According to the Department of Trade and Industry there are 4.5 million businesses in the UK of which 99.3% are small to medium sized enterprises (SMEs), employing 0-49 employees. These comprise 58.9% of the total workforce of 24.4 million and account for 51.9% of the £2,600 billion UK turnover. Bruce Hallas, a specialist in information security, said “SMEs are particularly prone to poor or even non-existent information security. As awareness of the importance of information security increases, the SMEs stand to lose competitiveness, potentially losing contracts with existing clients and suffering the financial consequences that are increasingly arising from information security incidents.”

An over reliance on Information Technology (IT) has developed over recent years. According to Hallas, this is the result of confusing Information Technology with Information Security (IS). With ‘insufficient’ money to invest in expensive information security expertise, many SME’s are investing heavily in IT in the mistaken belief that IT will ensure IS. “Yet the largest business drivers for security investment are contractual, regulatory, market pressures from consumers, corporate clients and the public sector. Not the typical domain of IT. The biggest security vulnerability lies with people,” Hallas says. “Security is about managing the risk from people, both known and unknown, interacting with your information and information systems. It is more about people management than technology.”

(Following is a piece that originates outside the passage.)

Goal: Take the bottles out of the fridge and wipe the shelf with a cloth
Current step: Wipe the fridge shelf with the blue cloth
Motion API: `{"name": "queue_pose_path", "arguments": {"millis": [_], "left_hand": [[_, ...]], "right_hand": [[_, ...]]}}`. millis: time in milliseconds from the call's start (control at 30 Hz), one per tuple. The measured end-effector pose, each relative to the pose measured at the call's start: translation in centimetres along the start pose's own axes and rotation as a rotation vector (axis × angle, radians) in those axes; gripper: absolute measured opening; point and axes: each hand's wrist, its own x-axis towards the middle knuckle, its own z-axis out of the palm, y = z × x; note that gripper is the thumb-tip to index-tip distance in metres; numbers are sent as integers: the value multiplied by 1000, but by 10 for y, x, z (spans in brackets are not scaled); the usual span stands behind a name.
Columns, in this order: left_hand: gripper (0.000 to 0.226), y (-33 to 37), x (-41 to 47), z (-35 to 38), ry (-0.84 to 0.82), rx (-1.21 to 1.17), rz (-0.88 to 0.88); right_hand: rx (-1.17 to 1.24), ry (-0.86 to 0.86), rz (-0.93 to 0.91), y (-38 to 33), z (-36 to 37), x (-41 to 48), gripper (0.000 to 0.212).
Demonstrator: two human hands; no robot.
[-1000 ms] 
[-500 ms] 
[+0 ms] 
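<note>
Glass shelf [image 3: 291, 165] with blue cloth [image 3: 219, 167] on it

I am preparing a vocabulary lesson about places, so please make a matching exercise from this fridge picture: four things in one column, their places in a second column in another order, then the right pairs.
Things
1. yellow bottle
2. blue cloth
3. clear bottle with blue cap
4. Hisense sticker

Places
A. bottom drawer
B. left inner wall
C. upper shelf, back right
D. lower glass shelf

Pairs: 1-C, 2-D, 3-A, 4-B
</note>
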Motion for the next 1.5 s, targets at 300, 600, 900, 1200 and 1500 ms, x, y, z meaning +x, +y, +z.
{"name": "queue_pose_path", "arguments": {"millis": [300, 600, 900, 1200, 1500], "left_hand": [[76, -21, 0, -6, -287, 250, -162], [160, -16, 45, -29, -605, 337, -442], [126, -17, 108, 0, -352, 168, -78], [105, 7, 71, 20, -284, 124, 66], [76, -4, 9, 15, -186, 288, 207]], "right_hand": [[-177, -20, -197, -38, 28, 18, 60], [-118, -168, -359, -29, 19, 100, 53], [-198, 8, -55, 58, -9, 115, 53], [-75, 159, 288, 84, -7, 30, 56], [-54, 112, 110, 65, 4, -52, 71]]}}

Tyler Moore of the Computer Laboratories, University of Cambridge expanded, “Information security is now a mainstream political issue, and no longer the province of technologists alone,” he said. “People used to think that the internet was not secure because there was not enough of the right technology, not enough sophisticated cryptographic mechanisms, authentication or filtering etc. so advanced encryption, public key infrastructure and firewalls were added. The internet did not get any safer,” he added. “In 1999 it became clear that even the latest and greatest technology will not solve all our problems if those who protect and maintain them are not sufficiently movitated. The issue is one of incentives.”

The impact of an under-incentivised workforce can have devastating consequences in business such as denial of service attacks allowing viruses to infect the IT system, hospitals putting access to data above patient privacy, bank customers suffering phishing attacks by poorly designed banking systems.

“Economics can explain many of the failures and challenges in a new way” Tyler Moore said. “As companies are beginning to realise the value of good information security practice so security measures are being used not only to manage the evils of the attackers but also to support the business models of companies.”

Now that the Achilles heel of the information security problem has been identified, companies, especially banks, often fight shy of divulging information about attacks, whether they have been successfully repelled or not because the information concerned may be sensitive.

Help is at hand in the form of a new report “Security Economics and the Internal Market” which outlines police options regarding the economic problems in providing IS.

The report’s first recommendation is for the EU to issue a comprehensive breach notification law to notify consumers when their details have been compromised so they can protect themselves.

For a copy of the brochure please contact:

Kirsty Johnson( email:

Nigel Jones, Cyber Security Knowledge Transfer Network (KTN)
(email :

Kelly Barnett (Tel: 01793 413032 / 07826874166, email:
Danielle Moore (Tel: 01793 413122, email:


1. 'Economics of Information Security' is published by the ESRC to accompany a seminar on April 9, 2008 in Bristol. Speakers are Tyler Moore, Doctoral Researcher, in collaboration with Professor Ross Anderson, Professor of Security Engineering at the Computer Lab, University of Cambridge. Professor Christos Ioannidis, Professor of Finance, University of Bath, Professor David Pym, Principal Scientist, HP Labs and Bruce Hallas, Information Security Consultant, Marmalade Box.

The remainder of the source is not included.